- What to do: Each record beneath this line should be returned exactly as it is.

= Beginning of Section =

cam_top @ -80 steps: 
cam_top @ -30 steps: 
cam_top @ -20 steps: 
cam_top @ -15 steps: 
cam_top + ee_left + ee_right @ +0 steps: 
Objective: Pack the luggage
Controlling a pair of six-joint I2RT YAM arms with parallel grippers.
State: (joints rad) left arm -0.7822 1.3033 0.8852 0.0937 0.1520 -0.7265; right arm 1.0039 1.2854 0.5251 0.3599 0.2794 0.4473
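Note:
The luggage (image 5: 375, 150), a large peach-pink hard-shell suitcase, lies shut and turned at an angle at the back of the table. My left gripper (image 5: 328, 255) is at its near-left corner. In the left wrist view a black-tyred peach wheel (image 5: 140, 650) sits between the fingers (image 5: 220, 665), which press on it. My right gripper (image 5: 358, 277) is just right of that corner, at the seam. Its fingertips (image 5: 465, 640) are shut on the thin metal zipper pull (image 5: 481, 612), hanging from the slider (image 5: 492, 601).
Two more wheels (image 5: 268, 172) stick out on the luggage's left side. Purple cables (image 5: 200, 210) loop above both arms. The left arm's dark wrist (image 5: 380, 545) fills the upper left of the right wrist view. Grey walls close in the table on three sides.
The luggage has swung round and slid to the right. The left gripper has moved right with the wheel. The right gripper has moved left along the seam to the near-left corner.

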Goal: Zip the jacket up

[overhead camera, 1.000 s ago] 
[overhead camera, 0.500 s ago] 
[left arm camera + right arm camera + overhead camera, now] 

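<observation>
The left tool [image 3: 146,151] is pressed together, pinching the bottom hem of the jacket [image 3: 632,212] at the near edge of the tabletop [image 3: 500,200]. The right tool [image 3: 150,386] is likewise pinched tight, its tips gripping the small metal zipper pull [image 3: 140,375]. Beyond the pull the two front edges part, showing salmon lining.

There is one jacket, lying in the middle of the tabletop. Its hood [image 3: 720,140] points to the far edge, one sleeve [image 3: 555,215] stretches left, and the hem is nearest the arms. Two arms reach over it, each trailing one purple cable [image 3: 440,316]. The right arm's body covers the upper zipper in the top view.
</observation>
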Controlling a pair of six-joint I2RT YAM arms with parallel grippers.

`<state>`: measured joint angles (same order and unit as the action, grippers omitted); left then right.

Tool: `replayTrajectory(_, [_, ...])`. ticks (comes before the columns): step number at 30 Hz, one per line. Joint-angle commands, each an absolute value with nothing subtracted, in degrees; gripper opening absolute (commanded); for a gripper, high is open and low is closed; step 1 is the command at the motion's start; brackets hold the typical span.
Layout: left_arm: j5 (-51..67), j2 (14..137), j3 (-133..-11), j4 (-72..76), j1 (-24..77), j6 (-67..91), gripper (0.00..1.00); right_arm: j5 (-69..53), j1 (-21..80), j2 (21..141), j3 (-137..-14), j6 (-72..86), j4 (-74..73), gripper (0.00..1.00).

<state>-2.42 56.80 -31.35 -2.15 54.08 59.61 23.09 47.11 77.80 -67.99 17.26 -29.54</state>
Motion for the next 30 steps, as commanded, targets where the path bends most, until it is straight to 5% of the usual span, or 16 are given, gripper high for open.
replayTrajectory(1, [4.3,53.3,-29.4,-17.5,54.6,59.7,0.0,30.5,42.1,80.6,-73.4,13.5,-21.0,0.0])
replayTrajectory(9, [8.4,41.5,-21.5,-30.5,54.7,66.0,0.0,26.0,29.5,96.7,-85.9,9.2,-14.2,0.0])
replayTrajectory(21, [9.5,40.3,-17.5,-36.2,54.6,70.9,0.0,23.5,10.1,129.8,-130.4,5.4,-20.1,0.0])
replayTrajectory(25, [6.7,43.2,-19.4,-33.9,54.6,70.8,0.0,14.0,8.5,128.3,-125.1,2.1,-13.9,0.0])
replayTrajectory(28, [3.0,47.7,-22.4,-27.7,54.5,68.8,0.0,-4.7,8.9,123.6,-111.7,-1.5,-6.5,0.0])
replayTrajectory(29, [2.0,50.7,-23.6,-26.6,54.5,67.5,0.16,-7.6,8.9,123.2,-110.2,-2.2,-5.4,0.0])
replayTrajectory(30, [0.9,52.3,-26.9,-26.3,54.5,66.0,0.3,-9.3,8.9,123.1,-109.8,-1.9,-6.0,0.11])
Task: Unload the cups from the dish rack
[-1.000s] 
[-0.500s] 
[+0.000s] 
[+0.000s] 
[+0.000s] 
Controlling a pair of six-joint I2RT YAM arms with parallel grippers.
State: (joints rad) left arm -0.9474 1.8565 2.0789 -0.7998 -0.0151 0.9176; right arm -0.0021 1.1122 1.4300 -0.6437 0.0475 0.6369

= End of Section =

- Result of the exercise:
cam_top @ -80 steps: 
cam_top @ -30 steps: 
cam_top @ -20 steps: 
cam_top @ -15 steps: 
cam_top + ee_left + ee_right @ +0 steps: 
Objective: Pack the luggage
Controlling a pair of six-joint I2RT YAM arms with parallel grippers.
State: (joints rad) left arm -0.7822 1.3033 0.8852 0.0937 0.1520 -0.7265; right arm 1.0039 1.2854 0.5251 0.3599 0.2794 0.4473
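Note:
The luggage (image 5: 375, 150), a large peach-pink hard-shell suitcase, lies shut and turned at an angle at the back of the table. My left gripper (image 5: 328, 255) is at its near-left corner. In the left wrist view a black-tyred peach wheel (image 5: 140, 650) sits between the fingers (image 5: 220, 665), which press on it. My right gripper (image 5: 358, 277) is just right of that corner, at the seam. Its fingertips (image 5: 465, 640) are shut on the thin metal zipper pull (image 5: 481, 612), hanging from the slider (image 5: 492, 601).
Two more wheels (image 5: 268, 172) stick out on the luggage's left side. Purple cables (image 5: 200, 210) loop above both arms. The left arm's dark wrist (image 5: 380, 545) fills the upper left of the right wrist view. Grey walls close in the table on three sides.
The luggage has swung round and slid to the right. The left gripper has moved right with the wheel. The right gripper has moved left along the seam to the near-left corner.
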
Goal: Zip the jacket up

[overhead camera, 1.000 s ago] 
[overhead camera, 0.500 s ago] 
[left arm camera + right arm camera + overhead camera, now] 

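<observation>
The left tool [image 3: 146,151] is pressed together, pinching the bottom hem of the jacket [image 3: 632,212] at the near edge of the tabletop [image 3: 500,200]. The right tool [image 3: 150,386] is likewise pinched tight, its tips gripping the small metal zipper pull [image 3: 140,375]. Beyond the pull the two front edges part, showing salmon lining.

There is one jacket, lying in the middle of the tabletop. Its hood [image 3: 720,140] points to the far edge, one sleeve [image 3: 555,215] stretches left, and the hem is nearest the arms. Two arms reach over it, each trailing one purple cable [image 3: 440,316]. The right arm's body covers the upper zipper in the top view.
</observation>
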Controlling a pair of six-joint I2RT YAM arms with parallel grippers.

`<state>`: measured joint angles (same order and unit as the action, grippers omitted); left then right.

Tool: `replayTrajectory(_, [_, ...])`. ticks (comes before the columns): step number at 30 Hz, one per line. Joint-angle commands, each an absolute value with nothing subtracted, in degrees; gripper opening absolute (commanded); for a gripper, high is open and low is closed; step 1 is the command at the motion's start; brackets hold the typical span.
Layout: left_arm: j5 (-51..67), j2 (14..137), j3 (-133..-11), j4 (-72..76), j1 (-24..77), j6 (-67..91), gripper (0.00..1.00); right_arm: j5 (-69..53), j1 (-21..80), j2 (21..141), j3 (-137..-14), j6 (-72..86), j4 (-74..73), gripper (0.00..1.00).

<state>-2.42 56.80 -31.35 -2.15 54.08 59.61 23.09 47.11 77.80 -67.99 17.26 -29.54</state>
Motion for the next 30 steps, as commanded, targets where the path bends most, until it is straight to 5% of the usual span, or 16 are given, gripper high for open.
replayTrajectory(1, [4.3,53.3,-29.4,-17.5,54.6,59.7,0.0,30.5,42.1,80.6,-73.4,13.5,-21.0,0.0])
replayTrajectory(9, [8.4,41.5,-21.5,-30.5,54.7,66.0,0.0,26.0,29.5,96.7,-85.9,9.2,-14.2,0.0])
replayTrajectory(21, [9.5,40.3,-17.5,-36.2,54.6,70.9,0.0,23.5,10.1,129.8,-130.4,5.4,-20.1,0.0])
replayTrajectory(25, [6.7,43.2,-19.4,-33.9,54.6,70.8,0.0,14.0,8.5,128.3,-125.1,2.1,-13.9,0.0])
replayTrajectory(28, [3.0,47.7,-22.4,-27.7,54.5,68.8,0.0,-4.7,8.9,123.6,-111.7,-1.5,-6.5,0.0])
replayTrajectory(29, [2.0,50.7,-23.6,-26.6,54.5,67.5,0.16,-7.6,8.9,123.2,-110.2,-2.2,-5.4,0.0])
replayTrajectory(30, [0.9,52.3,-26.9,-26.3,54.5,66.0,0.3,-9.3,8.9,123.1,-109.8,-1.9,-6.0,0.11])
Task: Unload the cups from the dish rack
[-1.000s] 
[-0.500s] 
[+0.000s] 
[+0.000s] 
[+0.000s] 
Controlling a pair of six-joint I2RT YAM arms with parallel grippers.
State: (joints rad) left arm -0.9474 1.8565 2.0789 -0.7998 -0.0151 0.9176; right arm -0.0021 1.1122 1.4300 -0.6437 0.0475 0.6369

Nothing else remains in this exercise.